To Mum, I know he was the love of your life and you’ve spent over four decades with him, he is all around us even now, moving freely. I cannot underline or highlight to the congregation just how hard and relentlessly you’ve have looked after him in these last couple of years. Your indomitable spirit is something to behold. Ladies and gentlemen, my mother is ageless and really looks exactly the same as their wedding day 38 years ago. You don’t need to feel sad, look around us, how can you? How can we? Surrounded by all this love. He gave us the tools to cope in life and these tools are still very much needed and used after his death. We’ve got endless photos and memories and even though we grieve, that is the price we pay for love. I wonder if you can grieve happily, because I now seem to be. That is what he’d want after-all, to be remembered and in a happy way.

 

I mentioned before that he was such a Proud man, being Proud is a mostly good thing, it means you can step out of the door, hold your head up, put your shoulders back and put one foot in front of the other each day.

 

Practice makes perfect, time and tide wait for no man, the road to anything worthwhile is always uphill, choose your friends wisely; some of the many wise words you’d always tell me. Full of encouragement when it took me five attempts to pass my driving test and many more challenging issues.
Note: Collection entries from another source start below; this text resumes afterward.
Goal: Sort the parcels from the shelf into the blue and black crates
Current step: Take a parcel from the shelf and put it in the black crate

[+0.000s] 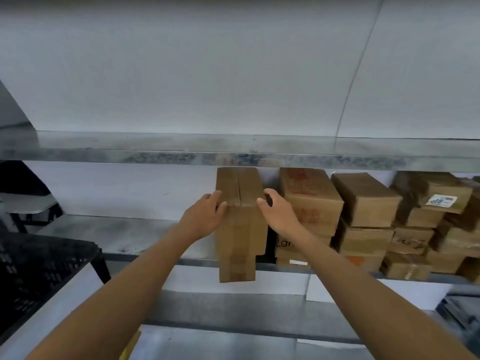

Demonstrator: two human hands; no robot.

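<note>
A tall brown cardboard parcel (240, 229) stands at the front of the metal shelf (109, 237), its lower end hanging past the shelf edge. My left hand (205, 216) grips its upper left corner, thumb on the front face. My right hand (276, 211) is at the upper right corner with curled fingers; whether it touches the parcel I cannot tell. The black crate (39, 276) sits at the lower left. No blue crate is in view.
Several more cardboard parcels (363, 203) are stacked on the shelf to the right, one with a white label (440, 200). An upper metal shelf (233, 152) runs just above the parcels. A folding chair (26, 203) stands at the left.
</note>
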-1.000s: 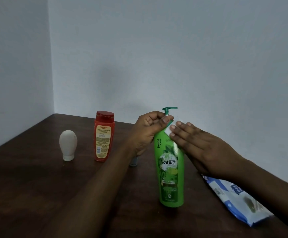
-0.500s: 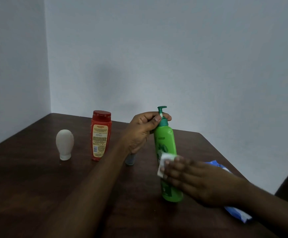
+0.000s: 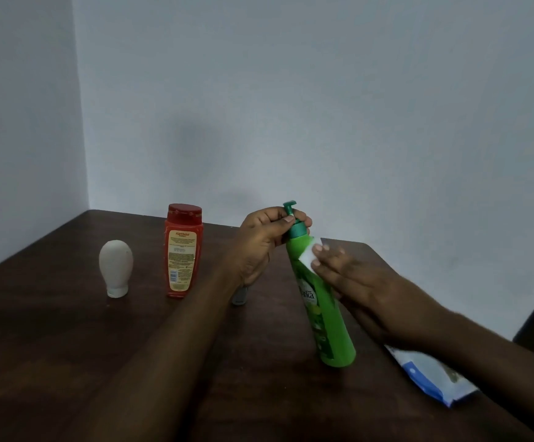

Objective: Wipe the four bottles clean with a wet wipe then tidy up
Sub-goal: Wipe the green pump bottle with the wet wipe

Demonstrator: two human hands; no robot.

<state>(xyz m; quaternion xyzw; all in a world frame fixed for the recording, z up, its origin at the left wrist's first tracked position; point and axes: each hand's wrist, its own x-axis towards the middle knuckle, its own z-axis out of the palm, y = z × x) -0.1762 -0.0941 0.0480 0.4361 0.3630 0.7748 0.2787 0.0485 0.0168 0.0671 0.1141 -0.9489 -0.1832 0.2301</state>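
Fingers (image 3: 286, 220) of left hand (image 3: 259, 240) pinch green bottle (image 3: 320, 307) pump; right hand (image 3: 364, 282) flat, pressing wipe (image 3: 308, 258) on it.

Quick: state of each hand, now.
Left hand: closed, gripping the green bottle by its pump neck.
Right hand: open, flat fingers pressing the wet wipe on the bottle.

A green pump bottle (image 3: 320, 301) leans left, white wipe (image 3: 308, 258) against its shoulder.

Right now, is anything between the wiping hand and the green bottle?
Only the wet wipe, which the right hand presses against the upper side of the green bottle. Nothing else visible intervenes; the left hand grips its pump neck.
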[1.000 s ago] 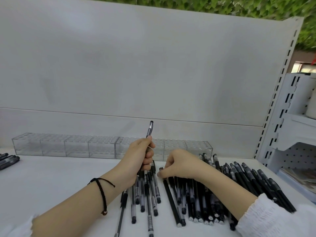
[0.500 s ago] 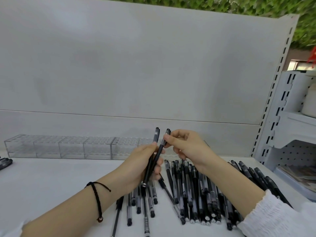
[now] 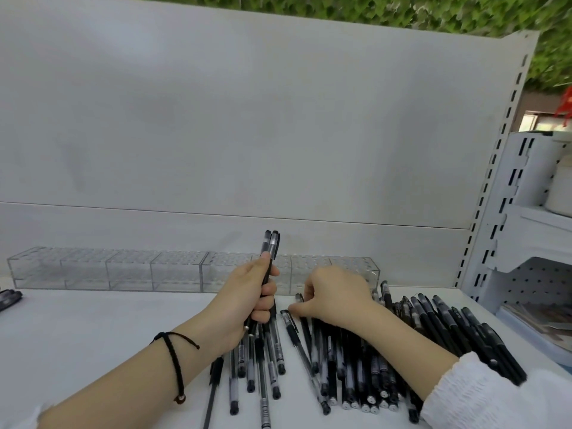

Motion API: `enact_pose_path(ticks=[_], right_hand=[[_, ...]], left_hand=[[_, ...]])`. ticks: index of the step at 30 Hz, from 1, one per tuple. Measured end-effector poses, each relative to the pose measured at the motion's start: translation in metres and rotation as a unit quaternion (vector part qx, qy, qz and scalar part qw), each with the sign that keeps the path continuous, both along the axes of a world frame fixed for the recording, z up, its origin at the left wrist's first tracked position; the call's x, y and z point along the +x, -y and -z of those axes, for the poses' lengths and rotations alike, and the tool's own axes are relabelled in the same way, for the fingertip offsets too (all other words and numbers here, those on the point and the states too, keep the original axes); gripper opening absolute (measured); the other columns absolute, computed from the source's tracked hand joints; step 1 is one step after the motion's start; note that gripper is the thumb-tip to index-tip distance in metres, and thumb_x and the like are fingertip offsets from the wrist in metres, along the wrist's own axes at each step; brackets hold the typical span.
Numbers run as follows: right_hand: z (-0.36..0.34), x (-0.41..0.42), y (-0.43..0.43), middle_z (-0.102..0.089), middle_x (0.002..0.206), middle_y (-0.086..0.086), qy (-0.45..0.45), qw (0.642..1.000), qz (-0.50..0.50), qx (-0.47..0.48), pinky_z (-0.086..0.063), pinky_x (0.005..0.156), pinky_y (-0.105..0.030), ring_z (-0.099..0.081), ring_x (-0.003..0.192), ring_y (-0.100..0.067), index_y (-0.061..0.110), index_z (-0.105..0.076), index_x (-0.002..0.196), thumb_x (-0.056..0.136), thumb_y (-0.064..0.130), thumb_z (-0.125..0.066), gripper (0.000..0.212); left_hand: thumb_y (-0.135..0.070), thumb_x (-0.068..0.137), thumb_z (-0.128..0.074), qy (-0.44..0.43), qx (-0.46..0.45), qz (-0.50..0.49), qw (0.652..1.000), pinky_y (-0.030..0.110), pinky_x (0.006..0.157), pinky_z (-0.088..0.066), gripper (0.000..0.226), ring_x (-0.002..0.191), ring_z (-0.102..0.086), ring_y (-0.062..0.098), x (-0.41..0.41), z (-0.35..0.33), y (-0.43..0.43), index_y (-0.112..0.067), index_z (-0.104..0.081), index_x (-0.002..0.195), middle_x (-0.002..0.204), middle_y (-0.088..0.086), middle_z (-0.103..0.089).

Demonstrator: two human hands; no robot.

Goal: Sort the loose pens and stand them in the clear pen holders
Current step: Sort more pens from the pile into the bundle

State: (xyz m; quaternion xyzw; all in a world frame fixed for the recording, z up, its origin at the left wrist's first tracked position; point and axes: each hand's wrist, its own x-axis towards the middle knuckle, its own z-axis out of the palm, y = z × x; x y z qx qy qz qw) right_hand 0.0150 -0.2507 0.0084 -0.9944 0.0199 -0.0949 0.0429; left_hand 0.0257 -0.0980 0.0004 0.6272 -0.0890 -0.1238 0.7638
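**Listener:** What are you seeing, starting at the left?

**Operator:** I am looking down at a white shelf (image 3: 93, 335). A row of clear pen holders (image 3: 130, 270) is running along its back. In front of that row's left end, a few dark pens (image 3: 9, 298) are lying at the edge of my view.

**Listener:** And the hands?

**Operator:** In front of the middle of the row, the left hand (image 3: 247, 301) is gripping two black pens (image 3: 270, 252), with its fingers wrapped round the barrels. The two are standing nearly upright, side by side and touching, and their top ends are rising above the row. A black cord bracelet (image 3: 175, 357) is sitting on that wrist. Loose pens (image 3: 263, 366) are lying flat on the shelf below that hand, on my side of the row.

**Listener:** The right hand?

**Operator:** The right hand (image 3: 334, 295) is resting knuckles-up in front of the row's right half. Its fingers are curling down onto a pile of pens (image 3: 371, 366). The thumb is lying just beside a clear pen with a black clip (image 3: 291, 323). I cannot tell whether the fingers are pinching a pen or only pressing on the pile. A white sleeve (image 3: 483, 397) is covering that forearm.

**Listener:** Anything further right?

**Operator:** All-black pens (image 3: 464, 335) are lying fanned out in front of the row's right end. Beyond that end, a white slotted shelf unit (image 3: 532, 243) is standing.
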Motion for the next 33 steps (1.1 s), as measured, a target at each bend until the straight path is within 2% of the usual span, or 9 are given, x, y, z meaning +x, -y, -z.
enact_pose_path(ticks=[4, 7, 11, 15, 18, 22, 24, 27, 33], right_hand=[[0.000, 0.001, -0.001, -0.073, 0.083, 0.003, -0.024, 0.999, 0.015, 0.033, -0.042, 0.063, -0.027, -0.067, 0.080, -0.017, 0.016, -0.074, 0.086, 0.070, 0.050, -0.071, 0.038], [-0.001, 0.003, 0.003, -0.059, 0.065, 0.009, -0.021, 0.989, 0.006, 0.146, -0.043, 0.064, -0.027, -0.056, 0.064, -0.012, 0.018, -0.067, 0.072, 0.070, 0.043, -0.074, 0.026], [-0.009, 0.001, 0.005, -0.057, 0.064, 0.007, 0.062, 0.920, -0.063, 0.382, -0.041, 0.057, -0.020, -0.050, 0.056, -0.006, 0.019, -0.063, 0.073, 0.078, 0.033, -0.077, 0.020], [-0.019, -0.008, 0.001, -0.059, 0.060, 0.003, 0.047, 0.821, -0.121, 0.555, -0.030, 0.040, -0.016, -0.041, 0.044, -0.005, 0.014, -0.064, 0.080, 0.084, 0.020, -0.074, 0.012], [-0.020, -0.010, 0.001, -0.059, 0.059, 0.004, 0.038, 0.801, -0.134, 0.582, -0.030, 0.039, -0.017, -0.042, 0.046, -0.006, 0.012, -0.064, 0.083, 0.084, 0.018, -0.074, 0.011], [-0.019, -0.010, 0.002, -0.063, 0.063, 0.002, 0.038, 0.793, -0.135, 0.593, -0.029, 0.039, -0.016, -0.043, 0.048, -0.006, 0.010, -0.064, 0.087, 0.085, 0.019, -0.072, 0.013], [-0.020, -0.010, 0.004, -0.065, 0.067, 0.000, 0.034, 0.801, -0.140, 0.581, -0.029, 0.039, -0.016, -0.043, 0.049, -0.007, 0.010, -0.064, 0.085, 0.086, 0.021, -0.072, 0.013], [-0.020, -0.009, 0.007, -0.064, 0.067, 0.000, 0.043, 0.842, -0.143, 0.518, -0.032, 0.041, -0.015, -0.044, 0.046, -0.003, 0.009, -0.067, 0.085, 0.087, 0.024, -0.071, 0.016], [-0.018, -0.005, 0.032, -0.063, 0.068, 0.008, 0.017, 0.982, -0.118, 0.147, -0.043, 0.061, -0.022, -0.052, 0.061, -0.003, 0.024, -0.067, 0.073, 0.084, 0.040, -0.069, 0.020]], left_hand=[[-0.038, 0.102, -0.040, 0.000, -0.003, -0.002, 1.000, 0.018, 0.034, -0.020, 0.031, 0.040, -0.024, 0.007, 0.000, -0.002, -0.001, -0.012, -0.048, 0.087, 0.052, -0.005, -0.035], [-0.034, 0.103, -0.041, 0.004, -0.002, 0.005, 1.000, 0.018, 0.034, -0.022, 0.028, 0.041, -0.026, 0.008, -0.002, -0.002, -0.001, -0.011, -0.049, 0.088, 0.053, -0.004, -0.038], [-0.032, 0.103, -0.041, -0.002, 0.001, 0.013, 1.000, 0.019, 0.037, -0.031, 0.029, 0.045, -0.042, 0.011, -0.004, 0.000, 0.000, -0.011, -0.050, 0.085, 0.057, 0.000, -0.050], [-0.035, 0.103, -0.041, -0.007, 0.020, 0.022, 1.000, 0.028, 0.056, -0.056, 0.033, 0.068, -0.071, 0.017, -0.006, 0.000, 0.003, -0.012, -0.051, 0.082, 0.075, 0.006, -0.074], [-0.038, 0.103, -0.036, 0.003, 0.011, 0.057, 0.998, 0.031, 0.064, -0.059, 0.031, 0.079, -0.073, 0.026, -0.009, -0.002, 0.005, -0.011, -0.046, 0.091, 0.088, 0.016, -0.075], [-0.040, 0.102, -0.038, 0.003, 0.002, 0.070, 0.998, 0.039, 0.072, -0.060, 0.032, 0.062, -0.064, 0.024, -0.010, -0.002, 0.004, -0.010, -0.047, 0.106, 0.070, 0.008, -0.065], [-0.041, 0.102, -0.039, -0.006, -0.003, 0.081, 0.997, 0.033, 0.056, -0.057, 0.030, 0.049, -0.051, 0.017, -0.010, -0.001, 0.004, -0.012, -0.048, 0.105, 0.062, 0.002, -0.053], [-0.041, 0.102, -0.040, -0.017, 0.002, 0.072, 0.997, 0.020, 0.036, -0.030, 0.025, 0.042, -0.029, 0.009, -0.009, 0.000, 0.004, -0.017, -0.047, 0.100, 0.057, -0.003, -0.039], [-0.049, 0.097, -0.046, -0.018, 0.004, 0.033, 0.999, 0.015, 0.033, -0.019, 0.034, 0.040, -0.022, 0.007, -0.002, 0.002, 0.001, -0.015, -0.041, 0.091, 0.054, -0.004, -0.034]])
To have a dad like mine is a joy. To be so close to my dad is a joy. To always be telling him I love him and hearing it back from him is a joy. I miss not hearing his voice and I miss him not saying it to me. Such tenacity in the face of adversity, I’m so proud to say he lives on in me and in us Tun.

Finally dad, everyday we will celebrate your life in our hearts. We will remember our time together with happiness. Those memories can never be forgotten and will always make me happy when I think of you.”